Renseignez-vous sur la condition: allez vous aussi vous sensibiliser sur la condition de la personne, ses symptômes et ses impacts. Rejoignez une communauté d'appui ou consultez des professionnels de la santé, car vous aurez besoin vous aussi d'être bien entouré pour pouvoir soutenir la personne affectée. Plus vous comprendrez, plus vous serez un meilleur allié.
Accompagnez la personne à ses rendez-vous : Cet accompagnement vous permettra de poser des questions et de recevoir l'information en même temps que la personne atteinte de la condition. Cela facilitera grandement la communication entre vous ou dans la famille puisque vous partirez sur les mêmes bases. Parfois, on devient épuisés à répéter à notre entourage les mêmes informations, car il y a une attente qu'ils soient au même niveau que nous en termes d'informations reçues et compréhension de la condition.
Identifiez une échelle de douleur propre à votre famille : Je vous partage ce conseil qui m'a été donné par un thérapeute il y a quelques années. Chaque personne est très différente dans la façon dont elle ressent la douleur et sur quelle échelle. Une douleur peut être ressentie comme un 5 sur 10 pour une personne et cette même douleur sera ressentie comme un 10 sur 10 pour une autre. Étant une personne qui a un haut taux de tolérance pour la douleur, il est évident que si je qualifie une douleur comme un 10 sur 10, cela veut dire que c'était absolument atroce. J'ai dû expliqué cela à mon mari afin qu'il comprenne mieux cette échelle de douleur et de savoir ce qu'il peut m'offrir pour m'aider.

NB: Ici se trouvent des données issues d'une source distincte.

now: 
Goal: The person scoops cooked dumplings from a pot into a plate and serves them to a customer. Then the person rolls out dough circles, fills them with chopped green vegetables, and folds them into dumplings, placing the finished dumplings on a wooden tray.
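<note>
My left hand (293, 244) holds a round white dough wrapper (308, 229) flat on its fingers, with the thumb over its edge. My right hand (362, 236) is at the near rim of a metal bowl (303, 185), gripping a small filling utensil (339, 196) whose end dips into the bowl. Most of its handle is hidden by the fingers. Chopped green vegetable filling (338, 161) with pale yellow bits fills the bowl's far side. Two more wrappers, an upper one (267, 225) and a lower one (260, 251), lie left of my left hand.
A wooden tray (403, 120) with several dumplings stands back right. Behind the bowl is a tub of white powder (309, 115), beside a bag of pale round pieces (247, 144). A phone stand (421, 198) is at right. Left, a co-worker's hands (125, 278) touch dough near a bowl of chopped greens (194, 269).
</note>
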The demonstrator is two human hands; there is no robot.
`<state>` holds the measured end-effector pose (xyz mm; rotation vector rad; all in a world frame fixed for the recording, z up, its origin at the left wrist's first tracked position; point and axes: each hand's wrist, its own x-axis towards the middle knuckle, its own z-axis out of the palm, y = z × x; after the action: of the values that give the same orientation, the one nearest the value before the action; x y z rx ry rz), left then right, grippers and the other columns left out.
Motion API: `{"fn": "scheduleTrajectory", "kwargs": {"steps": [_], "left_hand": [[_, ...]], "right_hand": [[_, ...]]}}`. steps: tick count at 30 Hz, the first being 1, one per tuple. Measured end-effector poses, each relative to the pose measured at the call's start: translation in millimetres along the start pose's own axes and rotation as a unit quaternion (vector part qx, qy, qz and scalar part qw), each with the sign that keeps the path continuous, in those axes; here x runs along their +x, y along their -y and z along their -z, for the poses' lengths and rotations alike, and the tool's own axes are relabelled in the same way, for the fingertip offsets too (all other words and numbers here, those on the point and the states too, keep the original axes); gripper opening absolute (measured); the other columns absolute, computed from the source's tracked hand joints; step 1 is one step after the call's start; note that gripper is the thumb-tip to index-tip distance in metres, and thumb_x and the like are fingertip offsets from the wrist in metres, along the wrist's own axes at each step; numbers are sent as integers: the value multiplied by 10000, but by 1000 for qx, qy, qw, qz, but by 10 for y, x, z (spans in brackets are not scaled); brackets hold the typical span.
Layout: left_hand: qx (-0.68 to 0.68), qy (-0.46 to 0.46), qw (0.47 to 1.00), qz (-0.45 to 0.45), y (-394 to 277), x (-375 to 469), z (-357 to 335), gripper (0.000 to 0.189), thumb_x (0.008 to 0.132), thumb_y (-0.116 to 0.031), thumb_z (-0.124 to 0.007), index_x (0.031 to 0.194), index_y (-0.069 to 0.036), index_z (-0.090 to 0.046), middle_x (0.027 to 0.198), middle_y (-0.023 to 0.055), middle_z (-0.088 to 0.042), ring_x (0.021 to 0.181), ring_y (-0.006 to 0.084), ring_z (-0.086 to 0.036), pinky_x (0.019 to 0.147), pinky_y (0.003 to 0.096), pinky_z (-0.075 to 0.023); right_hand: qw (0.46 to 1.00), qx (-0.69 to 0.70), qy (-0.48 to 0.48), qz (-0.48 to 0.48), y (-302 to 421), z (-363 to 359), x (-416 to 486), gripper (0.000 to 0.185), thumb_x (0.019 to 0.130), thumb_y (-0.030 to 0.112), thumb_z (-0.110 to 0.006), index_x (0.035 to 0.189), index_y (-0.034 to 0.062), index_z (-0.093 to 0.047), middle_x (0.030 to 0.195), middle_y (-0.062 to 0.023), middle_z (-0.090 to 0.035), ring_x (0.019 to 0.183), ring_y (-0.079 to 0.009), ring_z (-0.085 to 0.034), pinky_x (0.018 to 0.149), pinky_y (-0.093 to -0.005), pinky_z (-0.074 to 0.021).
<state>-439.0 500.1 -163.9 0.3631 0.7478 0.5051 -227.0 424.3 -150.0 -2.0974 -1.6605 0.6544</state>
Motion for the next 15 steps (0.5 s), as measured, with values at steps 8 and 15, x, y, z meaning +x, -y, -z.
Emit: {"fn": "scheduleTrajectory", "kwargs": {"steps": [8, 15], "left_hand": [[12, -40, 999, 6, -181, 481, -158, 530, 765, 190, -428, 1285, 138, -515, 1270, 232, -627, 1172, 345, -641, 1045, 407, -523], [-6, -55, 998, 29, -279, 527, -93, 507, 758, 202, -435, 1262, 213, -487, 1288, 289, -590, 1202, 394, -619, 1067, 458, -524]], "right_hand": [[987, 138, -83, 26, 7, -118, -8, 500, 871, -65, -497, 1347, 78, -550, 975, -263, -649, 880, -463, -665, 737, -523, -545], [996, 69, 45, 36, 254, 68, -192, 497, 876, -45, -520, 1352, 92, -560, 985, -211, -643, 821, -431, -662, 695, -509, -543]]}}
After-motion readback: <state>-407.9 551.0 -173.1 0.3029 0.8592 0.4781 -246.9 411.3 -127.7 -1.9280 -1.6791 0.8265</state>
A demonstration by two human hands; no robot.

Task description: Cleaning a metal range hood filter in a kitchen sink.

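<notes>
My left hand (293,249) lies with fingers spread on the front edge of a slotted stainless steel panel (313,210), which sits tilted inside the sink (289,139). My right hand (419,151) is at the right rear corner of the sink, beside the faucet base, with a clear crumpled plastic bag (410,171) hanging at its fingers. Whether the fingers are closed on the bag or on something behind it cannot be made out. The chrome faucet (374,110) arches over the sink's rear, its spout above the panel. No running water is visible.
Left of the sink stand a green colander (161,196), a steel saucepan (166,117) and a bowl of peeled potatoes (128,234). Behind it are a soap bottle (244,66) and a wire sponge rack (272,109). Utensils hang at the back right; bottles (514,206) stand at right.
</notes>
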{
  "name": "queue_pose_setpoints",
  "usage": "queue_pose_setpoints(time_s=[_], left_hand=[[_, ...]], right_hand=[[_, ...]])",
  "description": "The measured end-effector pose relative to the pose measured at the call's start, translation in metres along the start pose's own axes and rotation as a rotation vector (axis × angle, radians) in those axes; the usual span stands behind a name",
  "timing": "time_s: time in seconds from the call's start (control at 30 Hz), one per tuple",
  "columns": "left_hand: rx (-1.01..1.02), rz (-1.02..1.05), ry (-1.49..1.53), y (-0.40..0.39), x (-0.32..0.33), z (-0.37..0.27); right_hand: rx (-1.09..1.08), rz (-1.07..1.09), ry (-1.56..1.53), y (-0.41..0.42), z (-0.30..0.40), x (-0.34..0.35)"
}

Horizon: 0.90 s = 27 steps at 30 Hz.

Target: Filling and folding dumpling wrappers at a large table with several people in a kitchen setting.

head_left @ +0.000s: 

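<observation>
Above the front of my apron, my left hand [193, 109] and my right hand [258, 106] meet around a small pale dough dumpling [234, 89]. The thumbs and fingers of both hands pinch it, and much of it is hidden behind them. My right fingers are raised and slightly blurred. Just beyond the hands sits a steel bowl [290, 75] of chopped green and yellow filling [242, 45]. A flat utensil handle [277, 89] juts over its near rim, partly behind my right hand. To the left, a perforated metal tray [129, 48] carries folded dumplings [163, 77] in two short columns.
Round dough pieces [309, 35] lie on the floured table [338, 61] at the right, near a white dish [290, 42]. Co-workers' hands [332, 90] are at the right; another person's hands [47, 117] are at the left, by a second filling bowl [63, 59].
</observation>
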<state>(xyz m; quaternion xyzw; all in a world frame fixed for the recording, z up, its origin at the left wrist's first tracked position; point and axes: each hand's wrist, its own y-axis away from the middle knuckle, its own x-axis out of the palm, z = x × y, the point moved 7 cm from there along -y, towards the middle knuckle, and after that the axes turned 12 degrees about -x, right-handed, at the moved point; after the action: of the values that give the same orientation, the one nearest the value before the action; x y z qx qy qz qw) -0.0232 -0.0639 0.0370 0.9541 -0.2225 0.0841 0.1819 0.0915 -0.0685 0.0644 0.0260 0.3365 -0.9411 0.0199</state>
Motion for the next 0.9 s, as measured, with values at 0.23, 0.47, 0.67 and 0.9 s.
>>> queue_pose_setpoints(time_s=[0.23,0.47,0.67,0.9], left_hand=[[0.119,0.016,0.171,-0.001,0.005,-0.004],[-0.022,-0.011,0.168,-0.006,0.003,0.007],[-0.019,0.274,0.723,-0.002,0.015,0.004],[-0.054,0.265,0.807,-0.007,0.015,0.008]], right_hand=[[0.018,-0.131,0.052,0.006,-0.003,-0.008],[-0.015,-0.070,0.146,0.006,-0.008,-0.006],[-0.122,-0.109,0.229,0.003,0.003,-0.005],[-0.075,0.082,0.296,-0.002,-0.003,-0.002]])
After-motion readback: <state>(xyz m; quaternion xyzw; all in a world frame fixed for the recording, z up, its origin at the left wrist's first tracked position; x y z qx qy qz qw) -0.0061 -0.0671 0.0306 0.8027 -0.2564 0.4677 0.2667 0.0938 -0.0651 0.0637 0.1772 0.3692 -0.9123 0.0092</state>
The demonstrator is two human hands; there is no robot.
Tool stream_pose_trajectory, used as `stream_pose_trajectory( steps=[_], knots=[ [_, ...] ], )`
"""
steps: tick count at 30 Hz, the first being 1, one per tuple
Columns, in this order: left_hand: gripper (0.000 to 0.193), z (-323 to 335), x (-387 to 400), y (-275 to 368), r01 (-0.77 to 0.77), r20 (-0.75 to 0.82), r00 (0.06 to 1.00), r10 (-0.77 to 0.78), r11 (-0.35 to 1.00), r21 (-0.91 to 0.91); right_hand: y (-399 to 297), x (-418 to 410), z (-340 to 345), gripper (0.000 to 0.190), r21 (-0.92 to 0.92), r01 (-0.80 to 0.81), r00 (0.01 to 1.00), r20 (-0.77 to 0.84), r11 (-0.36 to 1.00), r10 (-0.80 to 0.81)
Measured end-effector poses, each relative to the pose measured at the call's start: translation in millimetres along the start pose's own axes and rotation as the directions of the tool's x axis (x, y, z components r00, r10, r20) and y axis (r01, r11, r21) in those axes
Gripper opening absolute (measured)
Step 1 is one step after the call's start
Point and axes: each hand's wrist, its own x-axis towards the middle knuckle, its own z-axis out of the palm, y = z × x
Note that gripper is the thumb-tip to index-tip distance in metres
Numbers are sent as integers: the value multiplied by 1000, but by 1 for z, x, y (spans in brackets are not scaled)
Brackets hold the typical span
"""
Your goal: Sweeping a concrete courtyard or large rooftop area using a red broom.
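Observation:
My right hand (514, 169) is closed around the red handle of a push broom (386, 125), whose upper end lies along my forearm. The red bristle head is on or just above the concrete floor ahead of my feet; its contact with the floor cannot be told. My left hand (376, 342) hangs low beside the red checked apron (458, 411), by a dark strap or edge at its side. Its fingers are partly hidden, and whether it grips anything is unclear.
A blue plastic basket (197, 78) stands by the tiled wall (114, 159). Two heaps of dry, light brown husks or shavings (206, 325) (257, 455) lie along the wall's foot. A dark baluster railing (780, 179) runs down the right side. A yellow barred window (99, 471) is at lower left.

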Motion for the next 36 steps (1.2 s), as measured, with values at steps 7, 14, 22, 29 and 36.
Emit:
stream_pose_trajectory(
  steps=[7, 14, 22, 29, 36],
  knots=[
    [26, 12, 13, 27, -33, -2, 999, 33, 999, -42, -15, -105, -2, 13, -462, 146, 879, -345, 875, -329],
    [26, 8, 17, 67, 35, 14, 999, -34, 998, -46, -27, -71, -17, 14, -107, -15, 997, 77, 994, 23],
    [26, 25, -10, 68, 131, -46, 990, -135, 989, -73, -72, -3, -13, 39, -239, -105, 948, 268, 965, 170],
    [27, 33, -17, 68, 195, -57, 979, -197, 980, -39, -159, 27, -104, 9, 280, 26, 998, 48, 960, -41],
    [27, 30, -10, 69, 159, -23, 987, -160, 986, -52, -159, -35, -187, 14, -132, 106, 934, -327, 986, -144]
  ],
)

Continuez de traiter la personne comme si elle n'avait pas la condition: c'est-à-dire, demeurez alertes à la condition et au mal invisible en comprenant les signes que vous devez repérer quand ça ne va pas, mais continuez tout de même à proposer des sorties ou de complimenter la personne. Tel que mentionné à quelques reprises, l'estime de soi y prend un gros coup quand on combat une condition chronique invisible aux autres. Ça nous aide tellement toutefois lorsqu'on propose une petite sortie au restaurant ou qu'on nous rappelle pourquoi on nous apprécie. Ça nous aide à nous détacher de la maladie, de se rappeler que nous sommes PLUS que celle-ci, que nous avons encore des qualités et des compétences qui sont appréciées, même si nous n'avons plus le même degré de productivité.
Je conclus en relayant que mon espoir est que vous lisiez ce texte et que celui-ci vous fasse réfléchir au sujet des gens atteints de maladies chroniques dont on ne peut pas voir aussi clairement les symptômes et leurs impacts du côté physiologique et psychologique. Je comprends que c'est difficile d'avoir de l'empathie envers ces personnes ou encore que c'est facile de penser qu'elles exagèrent leurs conditions, puisque vous ne pouvez pas voir ce qui se passe à l'intérieur d'elles. Vous n'avez pas besoin de tout comprendre. Vous n'avez besoin que d'être là.